SELECT csp.id, csp.dateSent dateSent,
e.email_count, f.fax_count, s.sms_count
FROM campaignSentParent AS csp
JOIN (SELECT cse.ParentId, COUNT(*) AS email_count
FROM campaignSentEmail cse
GROUP BY cse.ParentID) AS e ON e.parentID = csp.id
JOIN (SELECT csf.ParentId, COUNT(*) AS fax_count
FROM campaignSentFax csf
GROUP BY csf.ParentID) AS f ON f.ParentID = csp.id
JOIN (SELECT css.ParentID, COUNT(*) AS sms_count
FROM campaignSentSms css
GROUP BY css.ParentId) AS s ON s.ParentID = csp.id
WHERE csp.campaignId = 1
To do this, you pretty much have to use the JOIN notation as shown.
You depending on the quality of your optimizer and the cardinalities of the various tables and the available indexes, you might find it effective to include a join with CampaignSentParent in each of the sub-queries with the csp.CampaignID = 1 condition, so as to limit the data aggregated by the sub-queries.
You might notice that the result count you get is 2510340. The prime factorization of 2510340 is 2 × 2 × 3 × 5 × 7 × 43 × 139, and your expected answer is 139, 129, and 140. You can get 3 × 43 = 129; 2 × 2 × 5 × 7 = 140; and 139 = 139. In other words, the original query is generating the Cartesian product of all the rows in the three dependent tables and counting the product, rather than counting the relevant rows from each dependent table separately.

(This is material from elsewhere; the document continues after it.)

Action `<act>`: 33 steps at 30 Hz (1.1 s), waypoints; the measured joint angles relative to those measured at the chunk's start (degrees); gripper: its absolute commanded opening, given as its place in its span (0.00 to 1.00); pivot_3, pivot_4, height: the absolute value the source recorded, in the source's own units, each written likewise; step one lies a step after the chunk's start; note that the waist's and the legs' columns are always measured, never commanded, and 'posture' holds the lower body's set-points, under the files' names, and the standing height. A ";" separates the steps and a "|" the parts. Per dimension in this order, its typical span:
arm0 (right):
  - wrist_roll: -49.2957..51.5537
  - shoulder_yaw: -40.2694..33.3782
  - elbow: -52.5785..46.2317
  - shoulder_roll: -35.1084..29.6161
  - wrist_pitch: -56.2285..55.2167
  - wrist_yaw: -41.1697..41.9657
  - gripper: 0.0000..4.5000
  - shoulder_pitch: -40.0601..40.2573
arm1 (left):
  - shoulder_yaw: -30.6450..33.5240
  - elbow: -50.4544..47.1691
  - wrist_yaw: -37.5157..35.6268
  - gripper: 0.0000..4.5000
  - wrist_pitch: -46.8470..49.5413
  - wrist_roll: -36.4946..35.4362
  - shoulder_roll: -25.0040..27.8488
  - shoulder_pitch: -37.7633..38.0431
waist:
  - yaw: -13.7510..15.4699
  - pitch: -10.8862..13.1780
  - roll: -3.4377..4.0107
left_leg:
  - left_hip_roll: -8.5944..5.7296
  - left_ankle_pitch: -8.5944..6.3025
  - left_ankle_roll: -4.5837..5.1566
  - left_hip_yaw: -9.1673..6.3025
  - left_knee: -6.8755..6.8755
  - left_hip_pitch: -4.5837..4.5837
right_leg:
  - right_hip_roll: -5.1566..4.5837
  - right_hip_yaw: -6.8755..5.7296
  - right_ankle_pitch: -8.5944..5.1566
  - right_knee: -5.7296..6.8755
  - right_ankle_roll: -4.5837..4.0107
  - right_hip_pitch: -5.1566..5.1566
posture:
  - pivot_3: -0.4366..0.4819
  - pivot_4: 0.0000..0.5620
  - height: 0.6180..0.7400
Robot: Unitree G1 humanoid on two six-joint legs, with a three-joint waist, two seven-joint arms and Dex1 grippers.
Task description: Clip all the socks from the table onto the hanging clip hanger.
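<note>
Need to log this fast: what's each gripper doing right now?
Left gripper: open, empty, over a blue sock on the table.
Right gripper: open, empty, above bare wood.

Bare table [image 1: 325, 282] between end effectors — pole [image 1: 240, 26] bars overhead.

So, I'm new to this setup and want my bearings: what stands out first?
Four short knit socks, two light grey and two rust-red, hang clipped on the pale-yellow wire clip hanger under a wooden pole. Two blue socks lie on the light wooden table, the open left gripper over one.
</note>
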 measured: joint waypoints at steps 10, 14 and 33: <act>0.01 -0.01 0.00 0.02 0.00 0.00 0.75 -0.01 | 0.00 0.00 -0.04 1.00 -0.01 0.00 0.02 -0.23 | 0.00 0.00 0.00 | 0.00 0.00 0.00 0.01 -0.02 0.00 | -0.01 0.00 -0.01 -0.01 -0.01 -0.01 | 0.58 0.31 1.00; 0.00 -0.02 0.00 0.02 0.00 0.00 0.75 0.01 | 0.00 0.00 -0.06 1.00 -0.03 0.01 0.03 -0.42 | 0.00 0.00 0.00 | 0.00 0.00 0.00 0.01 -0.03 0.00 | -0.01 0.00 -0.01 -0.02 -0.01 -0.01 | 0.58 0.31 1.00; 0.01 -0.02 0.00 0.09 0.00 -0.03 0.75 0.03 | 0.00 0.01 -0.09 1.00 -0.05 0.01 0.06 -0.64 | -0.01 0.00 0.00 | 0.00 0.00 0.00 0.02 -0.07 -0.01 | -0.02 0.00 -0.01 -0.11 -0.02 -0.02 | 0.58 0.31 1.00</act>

You're missing a GROUP BY statement at the end. I can't tell from your example what you want them to be grouped by to actually give you the code.
Add GROUP BY dateSent to the end of your query.
Try adding a group by clause.
SELECT csp.id id, csp.dateSent dateSent,
COUNT('cse.parentId') emailsSent,
COUNT('csf.parentId') faxsSent,
COUNT('css.parentId') smsSent
FROM campaignSentParent csp,
campaignSentEmail cse,
campaignSentFax csf,
campaignSentSms css
WHERE csp.campaignId = 1
AND csf.parentId = csp.id
AND cse.parentId = csp.id
AND css.parentId = csp.id
GROUP BY csp.id, csp.dateSent
When you use an aggregate function, you normally need to include a group by.